The university released “probably the biggest” long-term plan in its history Thursday, proposing to tear down prominent dorms and buildings for new structures and reshape the lakefill, to be completed over the next 50 years.
The Campus Framework Plan, proposed by a university-wide committee of students, faculty and staff, calls for the demolition of a large portion of campus, including five fraternity houses on North Campus, the Foster-Walker Complex, Sargent Hall, Bobb-McCulloch Hall, the Frances Searle Building and the South Campus parking deck. The lakefill-enclosed pond would become smaller to make way for new buildings.
The changes would bring “more cohesion, harmony and functionality” to campus over the coming decades, said James Webster, a School of Communication professor and member of the Campus Planning Advisory Committee.
The plan would also remove parking lots from the center of campus, open up green space and “take advantage of the proximity to the lake” while preserving “certain sacred spaces that everybody is devoted to,” Webster said. It envisions building sites that could accommodate as much as 7.46 million gross square feet of additional space in the coming decades.
The draft does not address specific timing or the cost of the recommended changes. Starting next week, the proposal will circulate around the Northwestern and Evanston communities for an open discussion in order for the committee to finalize it later this year. It will then be sent to the university administration for consideration and evaluation.

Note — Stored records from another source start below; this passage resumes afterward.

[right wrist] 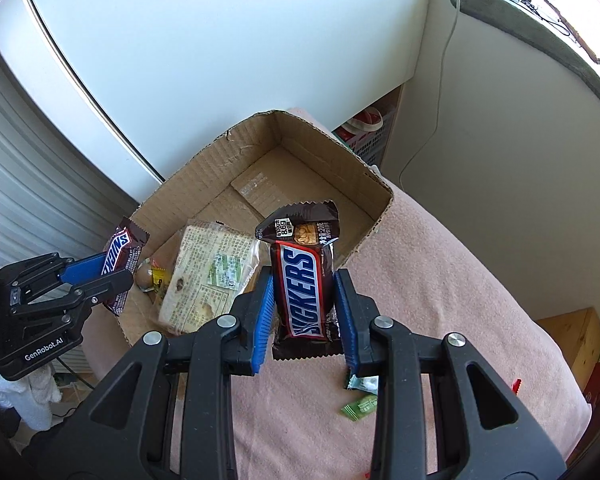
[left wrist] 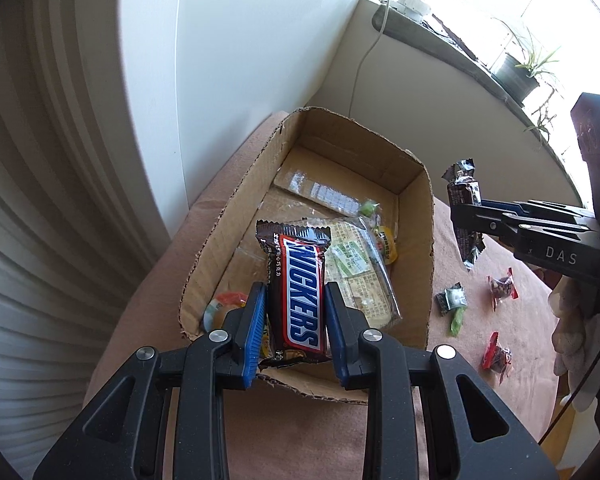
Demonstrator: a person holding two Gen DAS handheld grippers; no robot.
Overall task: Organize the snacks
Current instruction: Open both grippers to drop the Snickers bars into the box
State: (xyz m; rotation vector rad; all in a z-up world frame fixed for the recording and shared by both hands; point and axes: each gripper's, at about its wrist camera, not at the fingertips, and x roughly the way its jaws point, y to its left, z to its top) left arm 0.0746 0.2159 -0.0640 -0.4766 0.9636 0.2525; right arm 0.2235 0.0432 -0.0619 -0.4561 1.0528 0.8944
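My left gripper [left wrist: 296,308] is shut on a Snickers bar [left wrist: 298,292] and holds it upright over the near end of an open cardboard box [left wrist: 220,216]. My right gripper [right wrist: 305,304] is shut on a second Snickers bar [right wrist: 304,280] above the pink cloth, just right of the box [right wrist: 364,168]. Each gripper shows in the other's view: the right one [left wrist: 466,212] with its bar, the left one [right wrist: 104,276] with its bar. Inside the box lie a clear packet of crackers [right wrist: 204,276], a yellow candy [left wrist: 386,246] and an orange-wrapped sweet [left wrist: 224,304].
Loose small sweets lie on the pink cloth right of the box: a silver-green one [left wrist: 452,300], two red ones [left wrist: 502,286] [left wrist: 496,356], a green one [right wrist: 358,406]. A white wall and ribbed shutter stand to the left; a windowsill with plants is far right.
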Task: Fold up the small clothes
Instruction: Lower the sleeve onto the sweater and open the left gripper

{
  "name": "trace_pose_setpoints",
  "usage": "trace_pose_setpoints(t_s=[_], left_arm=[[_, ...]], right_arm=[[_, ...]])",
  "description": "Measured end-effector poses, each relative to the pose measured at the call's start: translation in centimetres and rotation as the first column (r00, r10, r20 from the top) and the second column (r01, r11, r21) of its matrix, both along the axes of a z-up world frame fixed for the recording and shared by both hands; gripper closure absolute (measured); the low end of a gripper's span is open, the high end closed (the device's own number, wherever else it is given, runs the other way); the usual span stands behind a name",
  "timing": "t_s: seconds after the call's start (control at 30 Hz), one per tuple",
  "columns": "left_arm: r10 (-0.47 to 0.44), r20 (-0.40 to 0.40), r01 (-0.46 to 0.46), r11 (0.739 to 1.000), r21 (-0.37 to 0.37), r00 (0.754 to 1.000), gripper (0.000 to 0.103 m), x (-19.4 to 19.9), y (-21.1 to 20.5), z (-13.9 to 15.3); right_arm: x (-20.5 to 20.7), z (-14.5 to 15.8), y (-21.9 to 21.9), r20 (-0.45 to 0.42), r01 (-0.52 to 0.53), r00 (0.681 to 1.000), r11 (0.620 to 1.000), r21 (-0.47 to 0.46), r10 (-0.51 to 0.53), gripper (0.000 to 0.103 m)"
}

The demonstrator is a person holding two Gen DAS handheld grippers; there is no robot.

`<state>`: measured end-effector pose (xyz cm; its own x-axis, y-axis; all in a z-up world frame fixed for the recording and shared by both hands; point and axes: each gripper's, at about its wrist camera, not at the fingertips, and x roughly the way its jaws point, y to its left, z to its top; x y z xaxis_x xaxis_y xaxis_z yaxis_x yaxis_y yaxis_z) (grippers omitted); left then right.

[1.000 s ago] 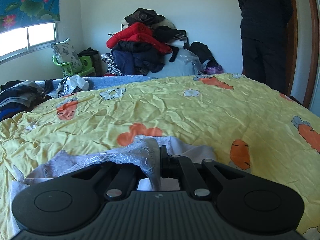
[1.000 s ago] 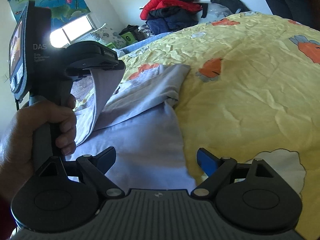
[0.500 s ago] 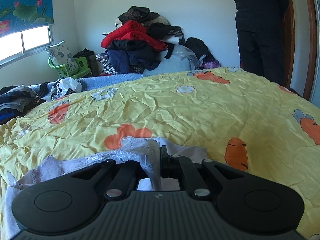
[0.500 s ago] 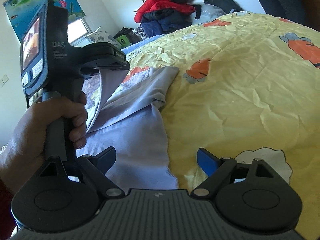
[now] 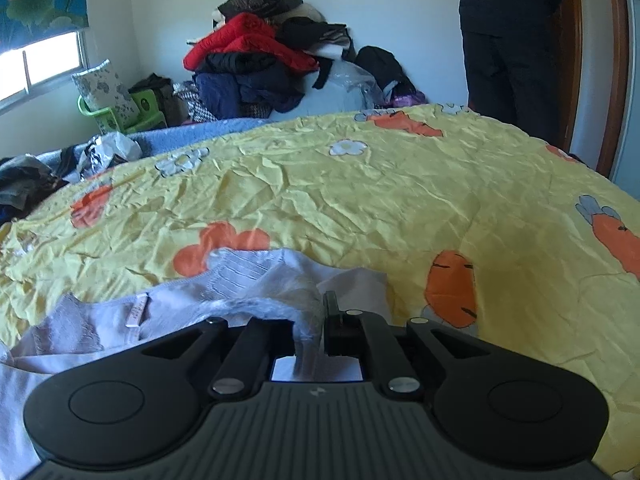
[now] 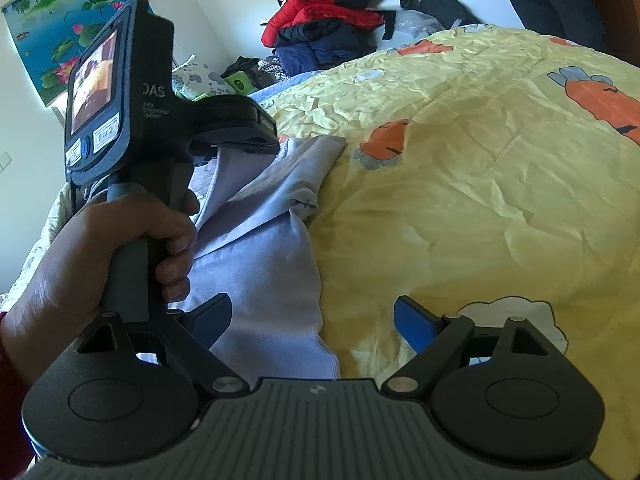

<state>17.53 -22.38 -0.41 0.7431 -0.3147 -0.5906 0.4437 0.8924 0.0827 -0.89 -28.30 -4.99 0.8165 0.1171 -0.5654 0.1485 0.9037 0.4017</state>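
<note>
A pale lilac garment (image 5: pixel 248 276) lies on the yellow bedspread (image 5: pixel 360 200), one edge raised. My left gripper (image 5: pixel 320 312) pinches that lacy edge between its fingers, and its jaws are just starting to open with the cloth still held. In the right wrist view a hand holds the left gripper (image 6: pixel 268 140) low over the garment (image 6: pixel 272 248), with the edge hanging from it. My right gripper (image 6: pixel 312 316) stands wide open just above the garment's near hem. Its blue pads (image 6: pixel 412 320) touch nothing.
The bedspread (image 6: pixel 480 160) has a carrot and flower print and stretches right and far. A heap of jackets (image 5: pixel 256 52) is stacked by the far wall. A person in dark clothes (image 5: pixel 512 40) stands at the door. More clothes (image 5: pixel 24 184) lie at the bed's left edge.
My left gripper has moved forward and slightly down with the garment's edge, and the raised flap now hangs lower over the rest of the cloth. My right gripper has stayed in place, open.
</note>
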Motion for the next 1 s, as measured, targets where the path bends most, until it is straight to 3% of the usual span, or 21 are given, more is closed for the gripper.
trace_pose_setpoints(t_s=[0.1,0.13,0.2,0.23,0.27,0.47,0.57,0.73,0.87,1.0], left_arm=[[-0.023,0.002,0.023,1.000,0.017,1.000,0.091,-0.4,-0.7,-0.1],[-0.031,0.002,0.031,0.999,0.021,1.000,0.083,-0.5,-1.0,-0.2],[-0.038,0.001,0.038,0.999,0.018,0.999,0.058,-0.7,-1.3,-0.3],[-0.037,0.008,0.037,0.999,0.015,0.999,0.033,-0.8,-1.4,-0.3],[-0.036,0.024,0.036,0.999,0.010,0.999,0.021,-1.1,-1.5,-0.1],[-0.125,0.079,0.127,0.992,-0.011,0.989,0.020,-2.4,-1.6,2.5],[-0.095,0.087,0.102,0.992,-0.075,0.992,0.010,-1.9,0.1,4.3],[0.025,0.081,-0.012,0.987,-0.163,0.996,0.008,-0.2,5.9,6.0],[0.158,0.094,-0.147,0.982,-0.117,0.983,0.008,0.1,11.4,4.7],[0.231,0.100,-0.231,0.973,-0.012,0.968,0.008,-0.5,15.9,2.0]], right_arm=[[0.0,0.0,0.1,-0.001,0.001,1.000,1.000,-0.003,-0.001,0.013],[-0.1,0.0,0.1,-0.001,0.001,1.000,1.000,-0.004,-0.001,0.013],[-0.1,0.0,0.0,-0.001,0.000,1.000,1.000,-0.004,0.000,0.013],[-0.1,0.0,0.0,-0.001,0.001,1.000,1.000,-0.005,-0.001,0.014],[-0.1,0.0,-0.1,-0.002,0.002,1.000,1.000,-0.004,-0.002,0.014],[-0.1,0.0,-0.2,-0.007,0.006,1.000,1.000,-0.011,-0.006,0.014],[0.0,0.1,0.0,-0.003,0.008,1.000,1.000,-0.023,-0.009,0.013],[0.8,0.7,0.2,0.009,0.005,1.000,0.999,-0.050,-0.005,0.013],[2.2,2.0,1.0,0.054,-0.023,0.998,0.995,-0.100,0.029,0.013],[4.9,3.4,2.1,0.118,-0.128,0.983,0.983,-0.131,0.143,0.013]])
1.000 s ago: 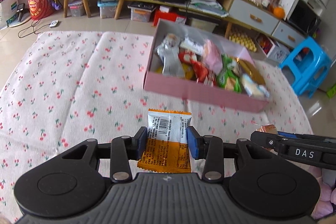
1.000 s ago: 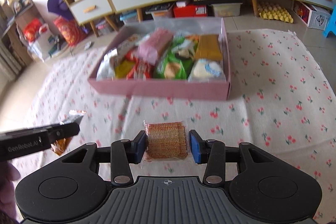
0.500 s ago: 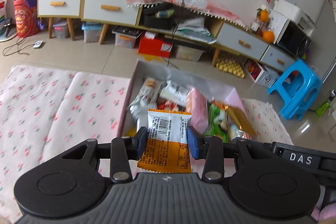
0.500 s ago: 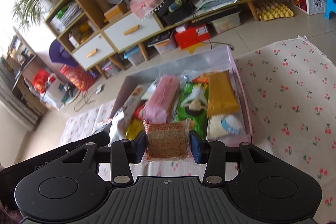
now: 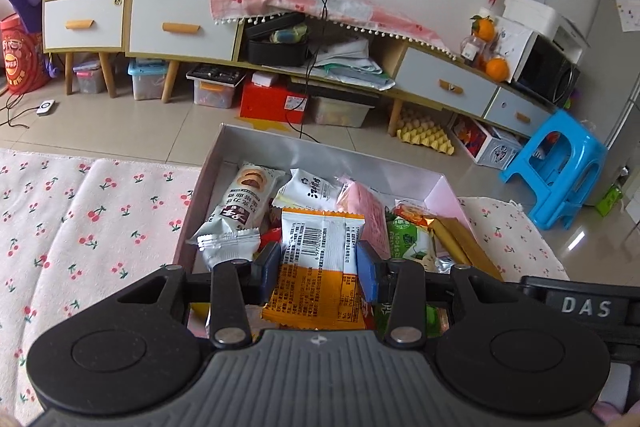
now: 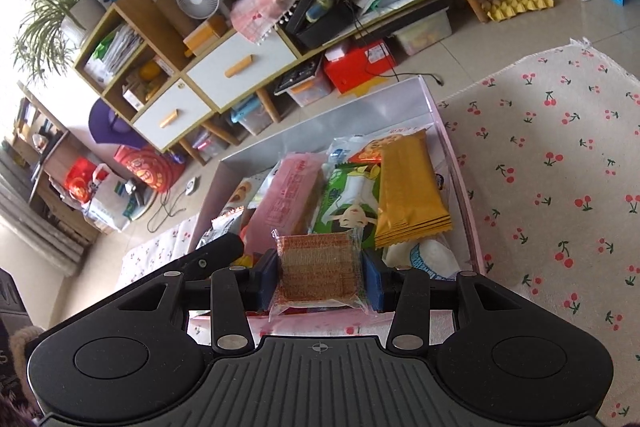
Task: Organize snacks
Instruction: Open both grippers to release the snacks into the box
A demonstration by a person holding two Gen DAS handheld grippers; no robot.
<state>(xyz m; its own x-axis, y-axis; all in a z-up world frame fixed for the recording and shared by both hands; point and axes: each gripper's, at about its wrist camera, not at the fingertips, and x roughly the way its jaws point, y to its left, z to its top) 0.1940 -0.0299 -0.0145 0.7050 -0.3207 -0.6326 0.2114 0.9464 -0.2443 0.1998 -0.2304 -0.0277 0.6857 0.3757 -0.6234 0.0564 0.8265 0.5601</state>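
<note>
My left gripper (image 5: 319, 273) is shut on an orange and white snack packet (image 5: 318, 279) and holds it over the near left part of the pink box (image 5: 280, 151). My right gripper (image 6: 320, 281) is shut on a clear-wrapped brown wafer square (image 6: 318, 267) and holds it over the near edge of the same pink box (image 6: 460, 179). The box is full of several snack packets, among them a grey biscuit pack (image 5: 236, 211), a pink pack (image 6: 290, 191) and a gold pack (image 6: 408, 191).
The box lies on a cherry-print cloth (image 5: 80, 227) (image 6: 560, 167). The other gripper's black body shows at the right in the left wrist view (image 5: 580, 307) and at the left in the right wrist view (image 6: 208, 253). A low cabinet (image 5: 180, 23) and a blue stool (image 5: 560, 171) stand beyond.
Both grippers have risen and moved forward from the cloth to over the box, each still holding its snack.
</note>
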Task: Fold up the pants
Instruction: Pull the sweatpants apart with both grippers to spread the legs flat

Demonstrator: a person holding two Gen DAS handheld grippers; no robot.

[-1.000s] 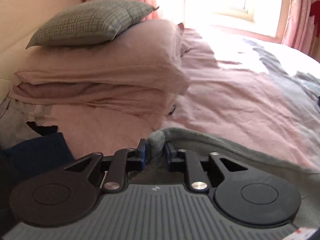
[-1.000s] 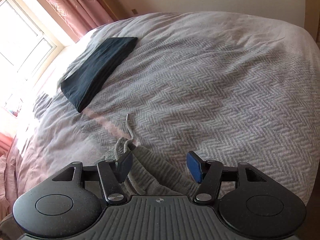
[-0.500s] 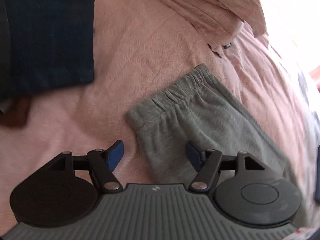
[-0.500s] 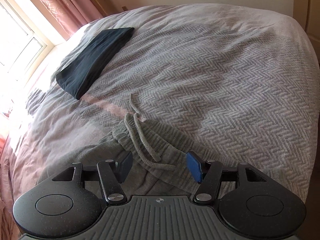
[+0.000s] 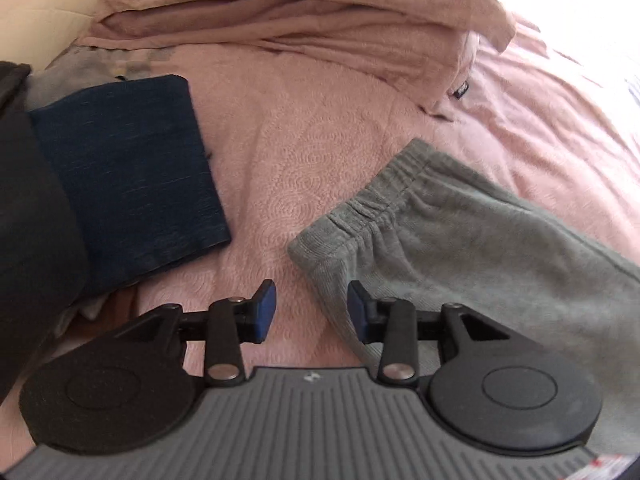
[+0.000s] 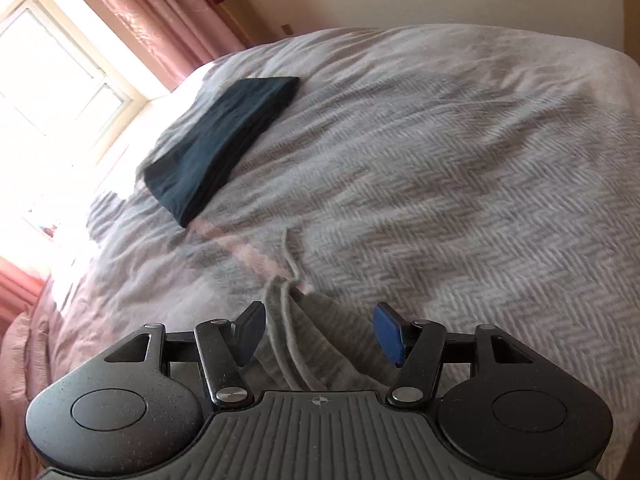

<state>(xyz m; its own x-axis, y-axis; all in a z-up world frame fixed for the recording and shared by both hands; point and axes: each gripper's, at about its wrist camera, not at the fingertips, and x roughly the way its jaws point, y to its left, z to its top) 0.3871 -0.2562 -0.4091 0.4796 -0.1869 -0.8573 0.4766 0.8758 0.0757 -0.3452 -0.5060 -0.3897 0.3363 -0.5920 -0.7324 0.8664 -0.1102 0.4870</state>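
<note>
Left wrist view first: the left gripper tilts down over a pink bedspread, and its jaws are closing, though a clear gap still separates the blue pads. The edge of the grey pants runs into that gap beside the right-hand pad, but neither pad presses on the cloth, so nothing is held. The pants' elastic cuff lies flat on the spread just ahead of the fingers, the leg stretching away to the right edge of the picture. Off to the left sits a folded dark blue garment, well apart from the pants. At the top, a stack of pink pillows.

Over to the right wrist view: the right gripper is wide open above a grey herringbone blanket. The pants' waistband bunches up between the spread fingers, with its drawstring trailing out ahead onto the blanket. The pads stand clear of the fabric on both sides; no grip here either. Further up the bed lies another dark folded garment, near the bright window and its pink curtain.
</note>
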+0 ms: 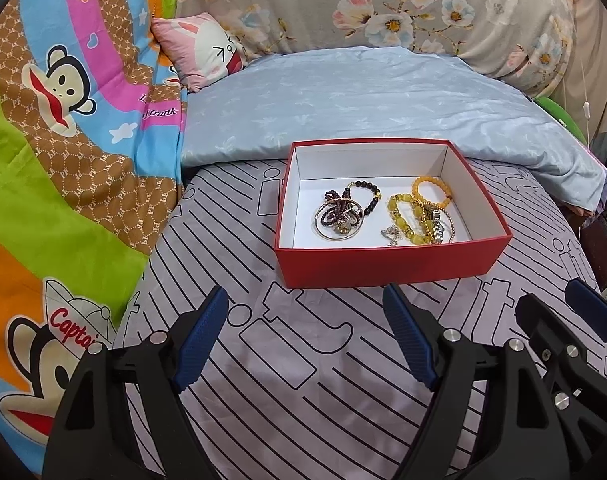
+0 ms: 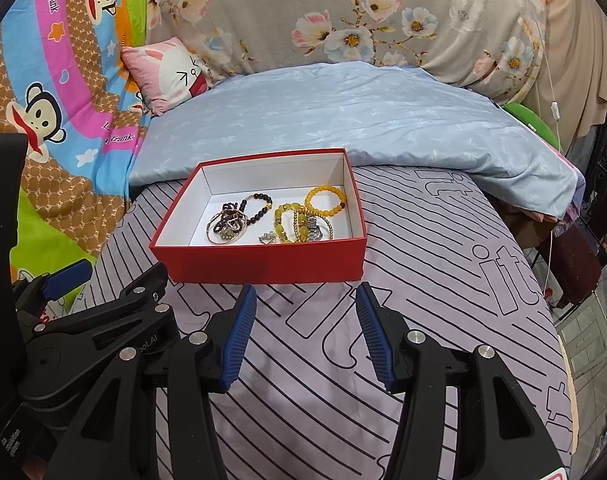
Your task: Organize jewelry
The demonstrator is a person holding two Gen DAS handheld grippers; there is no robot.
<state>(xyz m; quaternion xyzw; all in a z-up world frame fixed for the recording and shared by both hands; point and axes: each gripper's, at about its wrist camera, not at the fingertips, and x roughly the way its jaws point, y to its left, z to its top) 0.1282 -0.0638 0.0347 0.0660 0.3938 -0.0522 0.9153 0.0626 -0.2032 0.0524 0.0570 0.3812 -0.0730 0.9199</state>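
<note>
A red box (image 1: 391,261) with a white inside sits on the striped purple sheet; it also shows in the right wrist view (image 2: 263,264). Inside lie dark bead bracelets with a gold bangle (image 1: 341,216), yellow bead bracelets (image 1: 413,220) and an orange bead bracelet (image 1: 431,191). The same pile shows in the right wrist view (image 2: 295,222). My left gripper (image 1: 305,300) is open and empty, just in front of the box. My right gripper (image 2: 305,298) is open and empty, also just before the box's front wall, and appears at the right edge of the left wrist view (image 1: 579,320).
A folded light blue quilt (image 1: 363,96) lies behind the box. A colourful monkey-print blanket (image 1: 63,140) is piled at the left, with a pink pillow (image 1: 199,52) and a floral cover (image 1: 383,4) at the back. The bed's edge drops off at the right (image 2: 563,320).
</note>
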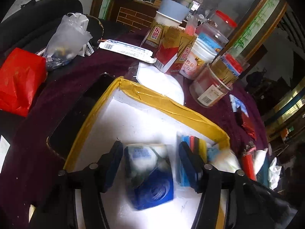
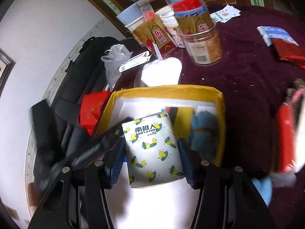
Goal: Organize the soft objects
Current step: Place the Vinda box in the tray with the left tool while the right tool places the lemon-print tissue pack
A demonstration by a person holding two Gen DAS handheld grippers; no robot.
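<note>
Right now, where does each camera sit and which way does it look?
Left wrist: on the left hand-held gripper, looking down into the foam box; open fingers astride a blue-white packet.
Right wrist: on the right hand-held gripper, looking down over that box; fingers clamp a lemon-print tissue pack.
Shared: box, jar.

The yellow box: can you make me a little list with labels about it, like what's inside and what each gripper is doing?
box: white foam box, yellow tape on the rim, on a purple cloth
inside: blue-and-white pack, coloured strips, blue cloth
left gripper: open, pack between the fingers, pads apart from it
right gripper: shut on tissue pack with lemon print, over the box
behind the box: white mask, clear jar
</note>
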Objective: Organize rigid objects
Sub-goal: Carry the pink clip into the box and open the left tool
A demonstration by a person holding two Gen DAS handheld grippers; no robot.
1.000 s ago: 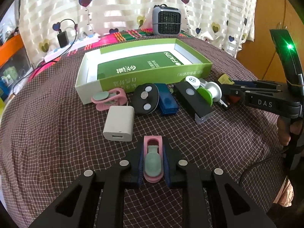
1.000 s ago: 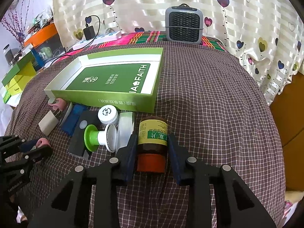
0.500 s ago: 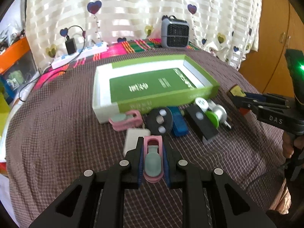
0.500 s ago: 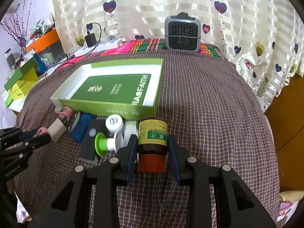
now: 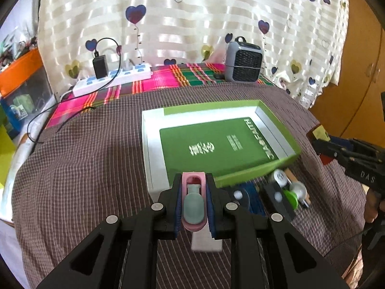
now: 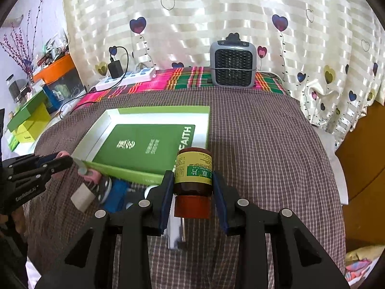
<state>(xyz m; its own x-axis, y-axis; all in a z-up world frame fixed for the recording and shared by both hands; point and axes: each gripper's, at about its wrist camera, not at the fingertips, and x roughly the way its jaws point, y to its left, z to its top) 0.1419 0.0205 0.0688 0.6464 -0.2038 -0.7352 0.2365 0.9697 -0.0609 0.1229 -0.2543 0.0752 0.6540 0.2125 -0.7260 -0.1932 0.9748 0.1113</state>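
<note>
Over the last second both loads have come up off the surface (image 5: pixel 79 168) and now hang near the green box (image 5: pixel 276 122) — that is the change that matters.

On the left, the left gripper (image 5: pixel 194 201) has its fingers (image 5: pixel 176 207) drawn in as narrow as they go, pinching the pink clip (image 5: pixel 194 204). A second ago the clip sat low over the checked cloth with the white charger (image 5: pixel 207 242) ahead of it; now the charger lies under the fingers and the clip's tip stands against the box's near wall.

Further right, the small pieces not yet sorted — a blue block (image 5: pixel 252 196), a black bar (image 5: pixel 279 200), a green-and-white spool (image 5: pixel 292 193) — lie just beside that wall, untouched.

On the right, the right gripper (image 6: pixel 193 185) holds the brown bottle (image 6: pixel 193 175) upright, cap down, between partly closed fingers. It too has risen, and now sits level with the box's near right corner.

Both items look ready to go over the wall and into the box; the rest remains outside.
</note>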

“We don’t want this to be a straitjacket; we want it to be a vision, a framework that allows a good deal of flexibility, some degree of freedom,” Webster added. “And it is a vision that, if we buy into it, will unfold over several decades.”
A key part of the plan is the restoration of the “historic crescent” of open space bordering Harris Hall, University Hall and Deering Meadow. Lunt Hall would move farther south to consolidate the academic departments in a new Social Sciences Quad. A new crescent that curves around the pond toward Lake Michigan would provide more green space while managing pedestrian traffic more efficiently. A bridge would connect the Norris University Center with the University Library to create a physical and social hub on campus — what planners describe as a “great civic square.”
But the plan also maintains areas that have formed the identity of the university — University Hall, Annie May Swift Hall, Harris Hall and the oak grove — Webster said.
“This campus has very few really old historically significant buildings,” he said. “Because we have so few historic buildings of character, we have to preserve them.”
The southwestern area of campus along Clark Street would be redeveloped to include a residential district, which Webster said would create “a live interface with the city.”
The committee consulted with the architecture firm Sasaki Associates during the 18-month planning phase. “In a university setting, where expansion occurs over many years, it’s essential to have this type of framework,” said Ricardo Dumont, Sasaki’s principal, in a statement. “We’re not suggesting all of this should be built. We are saying, consider future growth as an opportunity to strengthen what you already have,” he added.
“As we build out the campus, as we inevitably will do, we are going to do so consistent with the concept of how we ought to grow the campus and not have a mish-mash of buildings here and there,” Webster said, adding that so far the Northwestern community has been built piece-by-piece without big-picture planning.
”Because we have this limited footprint and because we continue to build, we just can’t continue to do so without some sort of a master plan about where things ought to go and what things in the fullness of time ought to be removed,” he added.
Students are invited to look over the plan and send in their thoughts via e-mail, the university said.
The university will give three presentations to the Northwestern community in McCormick Auditorium at Norris and will be held at 7 p.m. Sept. 30, and at noon and 5:30 p.m. Oct. 1.